Block cloning on ReFS
Applies to: Windows Server 2022, Windows Server 2019, Windows Server 2016
Block cloning instructs the file system to copy a range of file bytes on behalf of an application, where the destination file may be the same as, or different from, the source file. Copy operations, unfortunately, are expensive, since they trigger expensive read and writes to the underlying, physical data.
Block cloning in ReFS, however, performs copies as a low-cost metadata operation rather than reading from and writing to file data. Because ReFS enables multiple files to share the same logical clusters (physical locations on a volume), copy operations only need to remap a region of a file to a separate physical location, converting an expensive, physical operation to a quick, logical one. This allows copies to complete faster and generate less I/O to the underlying storage. This improvement also benefits virtualization workloads, as .vhdx checkpoint merge operations are dramatically accelerated when using block clone operations. Additionally, because multiple files can share the same logical clusters, identical data isn't physically stored multiple times, improving storage capacity.
How it works
Block cloning on ReFS converts a file data operation into a metadata operation. In order to make this optimization, ReFS introduces reference counts into its metadata for copied regions. This reference count records the number of distinct file regions that reference the same physical regions. This allows multiple files to share the same physical data:
By keeping a reference count for each logical cluster, ReFS doesn't break the isolation between files: writes to shared regions trigger an allocate-on-write mechanism, where ReFS allocates a new region for the incoming write. This mechanism preserves the integrity of the shared logical clusters.

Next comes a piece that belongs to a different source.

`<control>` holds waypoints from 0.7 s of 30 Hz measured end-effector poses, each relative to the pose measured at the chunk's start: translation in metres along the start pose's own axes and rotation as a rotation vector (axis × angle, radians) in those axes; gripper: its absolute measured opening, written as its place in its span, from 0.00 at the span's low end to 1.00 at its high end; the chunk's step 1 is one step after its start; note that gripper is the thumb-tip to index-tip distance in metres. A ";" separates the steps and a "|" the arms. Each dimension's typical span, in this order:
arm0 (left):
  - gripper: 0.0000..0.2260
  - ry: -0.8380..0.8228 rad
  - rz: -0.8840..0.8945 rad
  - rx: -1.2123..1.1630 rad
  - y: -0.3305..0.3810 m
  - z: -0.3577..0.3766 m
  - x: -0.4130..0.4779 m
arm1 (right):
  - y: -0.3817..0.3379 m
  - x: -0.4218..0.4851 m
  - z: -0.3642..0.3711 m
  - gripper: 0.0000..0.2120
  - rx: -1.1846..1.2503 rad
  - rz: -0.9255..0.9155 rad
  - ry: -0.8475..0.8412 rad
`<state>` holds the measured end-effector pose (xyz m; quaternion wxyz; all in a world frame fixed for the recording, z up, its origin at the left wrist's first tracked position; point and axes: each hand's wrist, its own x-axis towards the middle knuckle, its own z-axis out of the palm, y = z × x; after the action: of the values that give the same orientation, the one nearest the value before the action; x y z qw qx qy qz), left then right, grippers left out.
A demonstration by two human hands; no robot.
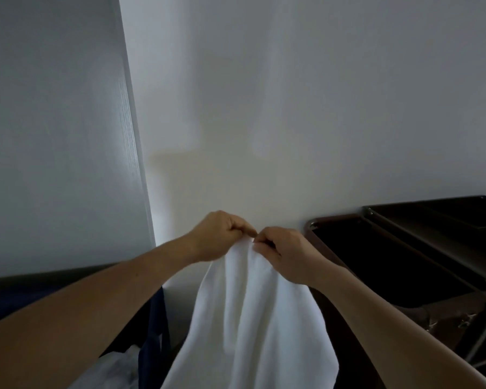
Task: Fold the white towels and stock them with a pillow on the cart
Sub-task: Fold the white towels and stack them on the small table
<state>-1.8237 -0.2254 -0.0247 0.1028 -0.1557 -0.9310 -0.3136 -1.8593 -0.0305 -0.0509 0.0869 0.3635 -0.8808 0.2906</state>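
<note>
Dim, cool grey light. The wall (pixel 306 94) carries faint soft shadows, with a brighter strip beside the left panel (pixel 54 136). The towel (pixel 250 318) is brightest, while the dark cart (pixel 390 256) loses detail. The focus is slightly soft, and straight lines bow towards the edges.

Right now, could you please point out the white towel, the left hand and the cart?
white towel (pixel 247 318): head view, middle of the hanging cloth.
left hand (pixel 219 234): head view, the back of the hand.
cart (pixel 337 217): head view, its brown far rim.
</note>
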 end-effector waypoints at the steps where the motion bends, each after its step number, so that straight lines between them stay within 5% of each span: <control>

Suppose there are two files, X and Y, where each file is composed of three regions, and each region maps to separate logical clusters.
Now suppose an application issues a block clone operation from File X to File Y, for regions A and B to be copied at the offset of region E. The following file system state would result:
This file system state reveals a successful duplication of the block cloned region. Because ReFS performs this copy operation by only updating VCN to LCN mappings, no physical data was read, nor was the physical data in File Y overwritten. File X and Y now share logical clusters, reflected by the reference counts in the table. Because no data was physically copied, ReFS reduces capacity consumption on the volume.

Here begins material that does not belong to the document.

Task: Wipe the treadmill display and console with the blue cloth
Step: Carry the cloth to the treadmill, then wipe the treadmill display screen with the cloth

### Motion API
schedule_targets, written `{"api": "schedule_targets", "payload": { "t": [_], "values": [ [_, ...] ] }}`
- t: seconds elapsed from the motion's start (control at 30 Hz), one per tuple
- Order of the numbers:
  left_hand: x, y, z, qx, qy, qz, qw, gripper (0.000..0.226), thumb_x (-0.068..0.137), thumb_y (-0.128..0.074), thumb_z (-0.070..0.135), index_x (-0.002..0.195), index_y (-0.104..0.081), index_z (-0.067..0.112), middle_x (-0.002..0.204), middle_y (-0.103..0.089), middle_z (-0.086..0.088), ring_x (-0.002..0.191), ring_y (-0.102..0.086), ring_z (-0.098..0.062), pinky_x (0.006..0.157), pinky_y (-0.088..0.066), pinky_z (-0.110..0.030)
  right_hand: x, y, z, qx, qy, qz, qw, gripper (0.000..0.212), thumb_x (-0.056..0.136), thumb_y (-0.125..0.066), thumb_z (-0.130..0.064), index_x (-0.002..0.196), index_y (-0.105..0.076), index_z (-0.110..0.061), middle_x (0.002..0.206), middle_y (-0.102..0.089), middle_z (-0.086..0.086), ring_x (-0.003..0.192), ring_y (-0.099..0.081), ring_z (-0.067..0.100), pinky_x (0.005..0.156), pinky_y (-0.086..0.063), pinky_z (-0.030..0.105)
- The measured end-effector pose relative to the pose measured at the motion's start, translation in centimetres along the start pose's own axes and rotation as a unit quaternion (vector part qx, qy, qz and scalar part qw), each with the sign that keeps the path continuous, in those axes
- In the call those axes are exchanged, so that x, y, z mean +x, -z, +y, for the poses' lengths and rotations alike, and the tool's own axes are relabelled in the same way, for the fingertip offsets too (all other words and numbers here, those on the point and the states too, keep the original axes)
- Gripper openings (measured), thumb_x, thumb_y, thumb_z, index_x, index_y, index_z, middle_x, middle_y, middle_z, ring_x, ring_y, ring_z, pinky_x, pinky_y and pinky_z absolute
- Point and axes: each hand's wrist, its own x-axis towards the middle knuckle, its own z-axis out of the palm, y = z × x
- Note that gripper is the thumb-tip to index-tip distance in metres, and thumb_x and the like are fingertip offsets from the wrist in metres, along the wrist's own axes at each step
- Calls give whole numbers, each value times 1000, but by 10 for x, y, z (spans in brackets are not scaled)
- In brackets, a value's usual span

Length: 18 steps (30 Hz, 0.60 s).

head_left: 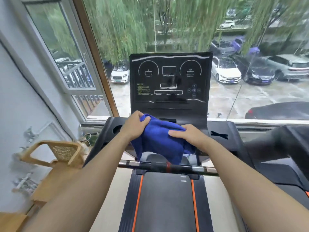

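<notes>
The blue cloth (160,139) lies bunched over the treadmill console (222,131) at the centre of the frame, its lower folds hanging toward the handlebar (167,166). The left hand (136,125) clenches a gathered upper corner of the cloth, while the right hand (187,133) presses flat on top of it, fingers extended. Above them stands the dark display (169,79), unlit, with white outlines of two dials, several rectangles and a cluster of round buttons; a block of yellow text at its lower left is too small to read. The black belt (165,203) with orange stripes runs down the lower centre. A large window (217,39) fills the upper frame, showing willows and parked cars. A wooden chair (58,153) sits at the lower left beside a pale wall.
</notes>
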Motion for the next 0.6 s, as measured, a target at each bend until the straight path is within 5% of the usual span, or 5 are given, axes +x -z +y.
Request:
{"api": "schedule_targets", "payload": {
  "t": [0.1,0.3,0.47,0.6],
  "values": [
    [41,-1,7,-3,8,-4,1000,28,97,-57,38,86,-56,13,82,-59,3,82,-55,-21,71,-40,-34,43,24,0,-41,29,-14,999,33,80,-82,-36,90,-65,-9,80,-70,5,70,-59,16,68,-45,33],
    [117,-5,5,-102,24,-102,989,26,84,-76,41,78,-61,21,74,-59,10,70,-54,-8,65,-39,-26,114,54,1,-16,53,35,998,25,94,-68,-13,72,-56,-17,61,-51,-11,51,-46,0,52,-37,17],
    [171,6,1,-116,36,-147,982,34,61,-64,27,93,-57,19,86,-59,2,78,-55,-14,70,-42,-29,164,61,-25,57,48,58,996,28,102,-57,-22,85,-59,-1,59,-48,-3,46,-43,7,40,-32,15],
    [221,26,-12,-114,-10,-127,985,39,61,-57,21,100,-54,19,87,-57,6,77,-52,-7,67,-41,-23,206,62,-50,93,70,28,993,39,83,-73,-38,95,-64,-2,83,-62,6,76,-58,17,64,-44,30]
  ]
}}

Now suppose the application attempts to overwrite region A in File X. ReFS will duplicate the shared region, update the reference counts appropriately, and perform the incoming write to the newly duplicated region. This ensures that isolation between the files is preserved.
After the modifying write, region B is still shared by both files. Note that if region A were larger than a cluster, only the modified cluster would have been duplicated, and the remaining portion would have remained shared.
Functionality restrictions and remarks
- The source and destination region must begin and end at a cluster boundary.
- The cloned region must be less than 4GB in length.
- The maximum number of file regions that can map to the same physical region is 8175.
- The destination region must not extend past the end of the file. If the application wishes to extend the destination with cloned data, it must first call SetEndOfFile.
- If the source and destination regions are in the same file, they must not overlap. (The application may be able to proceed by splitting up the block clone operation into multiple block clones that no longer overlap).
- The source and destination files must be on the same ReFS volume.
- The source and destination files must have the same Integrity Streams setting.
- If the source file is sparse, the destination file must also be sparse.
- The block clone operation will break Shared Opportunistic Locks (also know as Level 2 Opportunistic Locks).
- The ReFS volume must have been formatted with Windows Server 2016, and if Failover Clustering is in use, the Clustering Functional Level must have been Windows Server 2016 or later at format time.